Trump is the first president to question the United States’ moral authority as the leading power in the civilized world.
That has, indeed, turned out to be possible. It was possible to pressure officials, threaten them, and coerce them into falsifying the state votes in the U.S. presidential election. Donald Trump and his supporters didn’t even have to pretend that their demagogic statements about falsified election results were nothing more than a desire to stay in power by any means.
And if, for the sake of achieving this end, he had to resort to falsely accusing his opponent of fraud, then so be it. Trump made these false accusations because from his perspective and that of his supporters, it is a good thing, aimed at saving America, and of course, Trump himself. There is an obvious confusion of concepts. Whatever these people don’t like, they call false. And whatever they like, they don’t consider to be lies, even if the evidence that these are lies is obvious.
By resorting to such behavior, Trump is no different from the dictators he has admired during his time in the White House such as Vladimir Putin or Kim Jung Un. After all, Russian and North Korean rulers are also busy with confusing ideas.
In fact, there is no reason to be surprised. We are not dealing here with the culmination of Trump’s presidency, but with its natural course, and its end.
Trump has behaved this way since the first day of his election campaign and since the first day of his presidency. We are not even talking about his political and economic decisions, but about his style of government.
Trump did not hide the fact that he was treating the country as a business. In this case, the company is run by a tyrannical owner who fails to show a shred of respect for his colleagues and employees.
Few people remember now how Trump made an appearance on the international scene. At the first NATO summit, in order to position himself before a television camera and stand out front, he rudely pushed past Montenegro’s Prime Minister Dusko Markovic.
This gesture by the head of the most powerful country in the world, shoving aside the leader of a small country, was evidence of his pettiness, impudence and demonstrative rudeness. It was as if he thought people would merely shrug at such arrogance.
The nightmare was by no means limited to a single summit, and everyone who witnessed this behavior were deeply ashamed. What is terrifying is that Trump’s supporters have never felt ashamed. Regardless if they approved of everything their idol did, they have always found an opportunity to justify his behavior, not just in the United States, but in Ukraine.
Trump deleted information about U.S. assistance to Ukraine from his campaign platform. We know now that Paul Manafort, the odious former chairman of Trump’s election campaign and former adviser to Viktor Yanukovych, had a hand in it.
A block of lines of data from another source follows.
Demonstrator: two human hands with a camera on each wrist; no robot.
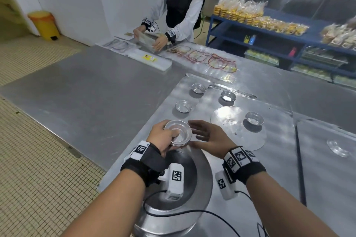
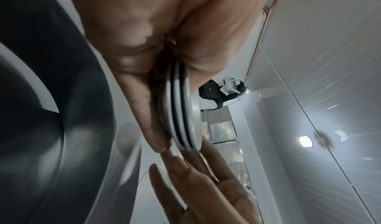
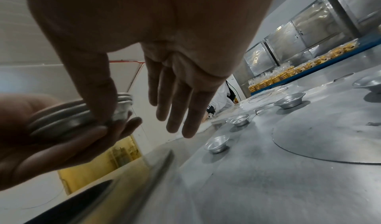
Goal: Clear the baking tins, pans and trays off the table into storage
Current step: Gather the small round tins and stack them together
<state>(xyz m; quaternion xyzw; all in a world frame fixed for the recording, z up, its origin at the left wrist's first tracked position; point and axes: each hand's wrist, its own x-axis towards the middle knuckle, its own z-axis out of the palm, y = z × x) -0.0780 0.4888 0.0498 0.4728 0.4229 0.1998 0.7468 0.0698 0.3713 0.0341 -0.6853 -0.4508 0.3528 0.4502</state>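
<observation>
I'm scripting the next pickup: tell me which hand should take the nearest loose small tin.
Right. The right hand is open and holds nothing, and lies nearest the loose tin. The left hand already grips the stack of tins, so it is probably best left holding that.

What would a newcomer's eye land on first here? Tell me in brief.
First, the stack of small tins gripped in the left hand above a big round pan at the near table edge, with the right hand open beside it. Next, four loose tins scattered on the steel table beyond. Across it, another person handles clear packaging.
</observation>
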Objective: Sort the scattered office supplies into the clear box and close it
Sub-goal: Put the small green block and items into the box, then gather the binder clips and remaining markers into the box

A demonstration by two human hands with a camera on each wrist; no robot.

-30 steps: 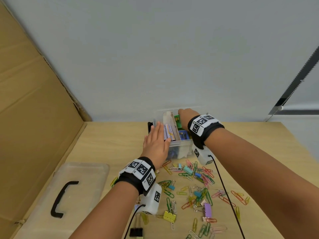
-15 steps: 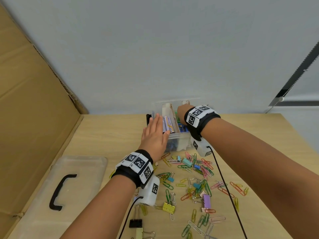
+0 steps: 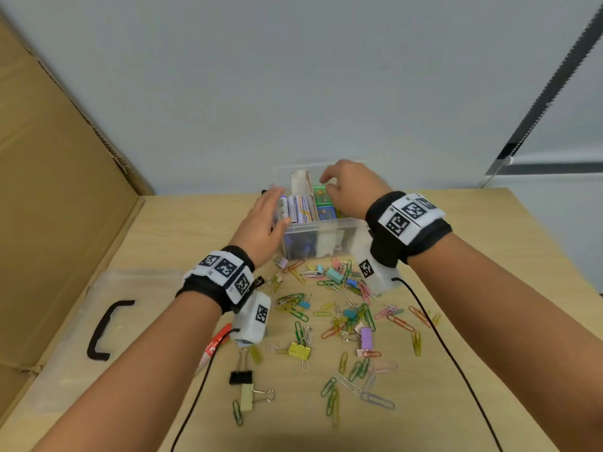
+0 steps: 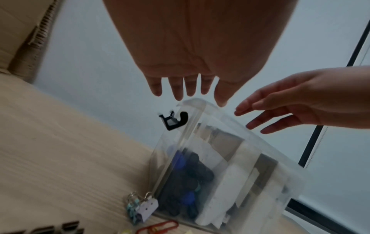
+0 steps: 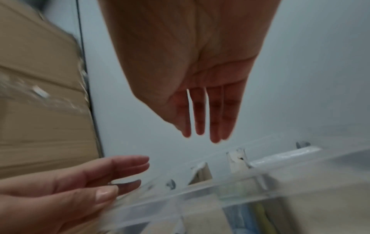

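The clear plastic box (image 3: 321,228) was seen standing open on the light wooden tabletop (image 3: 182,230), against the pale wall, already packed with upright supplies, among them white tubes (image 3: 298,208) and a green packet (image 3: 321,194). The left hand (image 3: 266,223) was held at the box's left side, fingers straight and loosely spread, nothing gripped; whether it touched the wall of the box could not be told. The right hand (image 3: 350,187) was poised over the box's open top, its fingers relaxed and slightly bent in the head view, extended in the wrist view, and nothing was held in its grip. The clear lid with a black handle (image 3: 107,327) was lying flat on the tabletop, well apart to the left. Coloured paper clips (image 3: 339,308) and binder clips, one yellow (image 3: 299,350) and one black (image 3: 240,377), were scattered in front of the box. A red marker (image 3: 215,345) was partly hidden beneath the left wrist.
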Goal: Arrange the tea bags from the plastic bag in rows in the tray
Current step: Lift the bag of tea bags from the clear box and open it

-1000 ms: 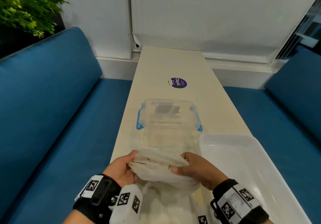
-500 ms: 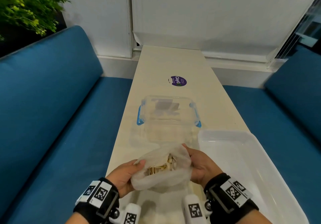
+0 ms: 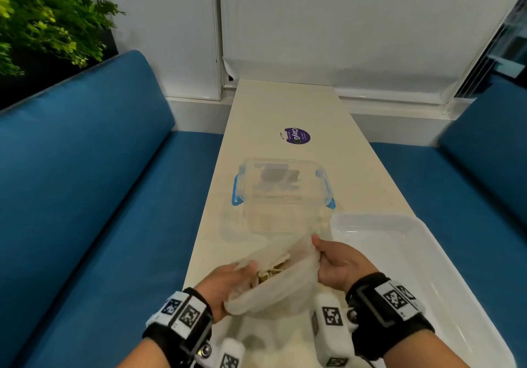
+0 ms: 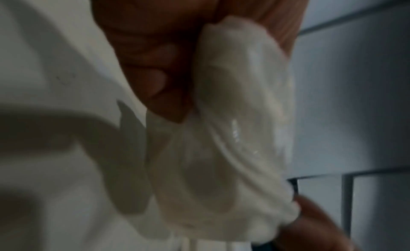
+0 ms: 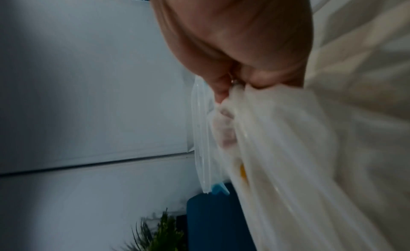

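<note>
A translucent white plastic bag [image 3: 281,290] is held open over the near end of the table. Pale tea bags [image 3: 272,270] show inside its mouth. My left hand [image 3: 225,285] grips the bag's left edge, fingers curled into the plastic [image 4: 233,114]. My right hand [image 3: 336,262] pinches the right edge of the bag [image 5: 288,149] between thumb and fingers. The white tray [image 3: 405,267] lies on the table just right of the bag; its visible floor is bare.
A clear lidded container with blue clips [image 3: 282,193] stands just beyond the bag. A purple sticker [image 3: 295,136] marks the table farther back. Blue sofa cushions [image 3: 85,196] flank the narrow table [image 3: 285,105]; a plant [image 3: 42,19] is at the far left.
The bag's mouth, bunched a second ago, has been pulled open between both hands, baring the tea bags. My hands have moved apart and slightly toward me.
</note>
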The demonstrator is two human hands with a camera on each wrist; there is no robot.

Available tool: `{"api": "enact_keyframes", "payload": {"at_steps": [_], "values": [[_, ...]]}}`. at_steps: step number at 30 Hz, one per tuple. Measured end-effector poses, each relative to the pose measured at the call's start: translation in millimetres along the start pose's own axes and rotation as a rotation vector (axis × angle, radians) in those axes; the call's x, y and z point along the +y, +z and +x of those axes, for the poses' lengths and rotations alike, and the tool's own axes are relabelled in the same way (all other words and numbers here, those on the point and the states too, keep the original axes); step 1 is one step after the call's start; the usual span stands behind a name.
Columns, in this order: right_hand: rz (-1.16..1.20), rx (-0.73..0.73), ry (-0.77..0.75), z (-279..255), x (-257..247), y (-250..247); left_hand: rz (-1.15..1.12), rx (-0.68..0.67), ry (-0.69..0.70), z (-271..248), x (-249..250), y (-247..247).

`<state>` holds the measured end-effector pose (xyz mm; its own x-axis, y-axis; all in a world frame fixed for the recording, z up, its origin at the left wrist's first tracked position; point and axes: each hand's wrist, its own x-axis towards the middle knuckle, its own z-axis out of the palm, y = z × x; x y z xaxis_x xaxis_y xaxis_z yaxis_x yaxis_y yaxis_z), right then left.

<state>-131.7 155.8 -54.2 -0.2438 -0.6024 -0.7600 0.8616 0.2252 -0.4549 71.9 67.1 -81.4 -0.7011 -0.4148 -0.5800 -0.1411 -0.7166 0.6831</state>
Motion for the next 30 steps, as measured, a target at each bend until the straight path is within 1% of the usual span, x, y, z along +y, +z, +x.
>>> {"api": "enact_keyframes", "payload": {"at_steps": [1, 2, 5, 6, 7, 9, 11, 12, 13, 15, 17, 18, 19, 20, 21, 22, 24, 26, 27, 28, 29, 30], "values": [[0.055, 0.014, -0.004, 2.9, 0.7, 2.2, 0.063, 0.009, 0.005, 1.4, -3.2, -0.8], [0.042, 0.021, -0.007, 11.8, 3.9, 0.8, 0.112, 0.046, 0.023, 1.5, -4.3, -0.4], [-0.172, 0.058, -0.022, 38.6, 11.2, -12.9, 0.246, 0.253, 0.133, 5.0, -0.4, 2.0], [-0.268, 0.042, -0.033, 44.6, 12.3, -19.9, 0.244, 0.302, 0.161, 7.0, 2.8, 0.5], [-0.383, 0.012, -0.041, 39.3, 12.6, -20.9, 0.185, 0.322, 0.173, 10.6, 5.2, -2.9], [-0.575, -0.038, -0.063, 17.6, 14.2, -12.9, -0.037, 0.282, 0.142, 13.6, 9.5, -5.7], [-0.738, -0.092, -0.114, 8.4, 14.9, -11.7, -0.261, 0.253, 0.048, 15.8, 12.2, -7.1], [-0.816, -0.108, -0.141, 9.6, 16.1, -13.9, -0.330, 0.253, -0.008, 17.1, 13.4, -5.9], [-0.858, -0.080, -0.171, 14.1, 17.9, -16.8, -0.367, 0.251, -0.047, 19.3, 13.6, -5.3], [-0.843, -0.015, -0.178, 29.9, 20.4, -24.5, -0.364, 0.242, -0.069, 22.5, 13.9, -2.8], [-0.700, 0.074, -0.193, 32.1, 21.1, -19.0, -0.303, 0.202, -0.091, 23.1, 15.7, -2.6], [-0.628, 0.100, -0.200, 33.6, 22.9, -14.5, -0.247, 0.199, -0.086, 24.2, 17.2, -2.1], [-0.611, 0.109, -0.219, 32.7, 24.2, -9.8, -0.149, 0.230, -0.047, 27.3, 18.1, -2.7], [-0.673, 0.149, -0.268, 32.8, 25.6, -7.1, 0.009, 0.284, 0.012, 29.4, 19.2, -2.9], [-0.785, 0.193, -0.343, 30.3, 26.0, -4.4, 0.201, 0.353, 0.080, 30.1, 19.7, -2.0], [-0.872, 0.215, -0.431, 25.7, 25.2, -1.6, 0.390, 0.412, 0.152, 28.9, 20.1, -1.4], [-1.000, 0.265, -0.622, 14.6, 21.4, -1.2, 0.666, 0.445, 0.276, 23.0, 20.2, 0.7], [-1.099, 0.341, -0.944, -1.4, 17.1, 0.0, 0.842, 0.455, 0.401, 16.1, 18.9, 4.8], [-1.137, 0.318, -1.093, -9.3, 16.6, 3.7, 0.917, 0.462, 0.464, 13.8, 17.5, 7.0], [-1.226, 0.266, -1.160, -15.1, 17.4, 7.9, 0.998, 0.468, 0.517, 12.8, 16.3, 8.5], [-1.327, 0.206, -1.160, -16.2, 19.3, 11.0, 1.085, 0.466, 0.556, 12.9, 16.2, 10.4], [-1.452, 0.161, -1.103, -16.6, 22.9, 15.1, 1.161, 0.461, 0.569, 13.1, 16.9, 12.5]]}}
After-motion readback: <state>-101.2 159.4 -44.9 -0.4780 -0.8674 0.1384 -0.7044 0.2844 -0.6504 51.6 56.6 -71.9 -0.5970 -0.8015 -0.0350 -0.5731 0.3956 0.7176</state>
As much as Trump openly admired Michael Flynn, an equally odious commentator for Putin’s TV channel, he admired Manafort, and has pardoned him in the last days of Trump’s term.
Trump did not hide his desire to reach an agreement with Putin, openly pressuring Volodymyr Zelenskiy, and trying to force the former television comedian to engage in a campaign against his Democratic opponent Joe Biden during the presidential election.
But Trump’s supporters said he was putting pressure on Russia, providing military assistance to Ukraine, and ending the Nord Stream 2 project. Although Ukraine only received U.S. military aid after Congress put pressure on Trump for his actions, Trump tried to force the Ukrainian government to find incriminating information about Biden’s son. If Trump had won the election, Congress would not have overridden his defense bill veto, as it has recently done, and Nord Stream 2 would have been completed in the near future.
No matter how harsh U.S. sanctions might be, they have always been belatedly imposed. Instead of getting ahead of his favorite, Putin, Trump seemed to be chasing him like “Tom and Jerry.”
But this doesn’t matter to Trump’s supporters at all, and I can already imagine reading the insulting comments in response to this article. I also expect to read comments about the numerous outstanding achievements of the incumbent president, and against his successor.
And this is further evidence of how people have been enthralled by Trump’s unbridled impudence. People who would express bewilderment if people they knew tolerated a domestic tyrant, someone who constantly humiliates people and lies to members of their own family, do not even recognized they are now equally unenviable victims. But they are victims in a political sense; citizens who readily justify any unseemly act of their idol. Because they love him. They love a man who has compromised the moral authority of the United States as the leader of the civilized world and the most important outpost against authoritarian regimes.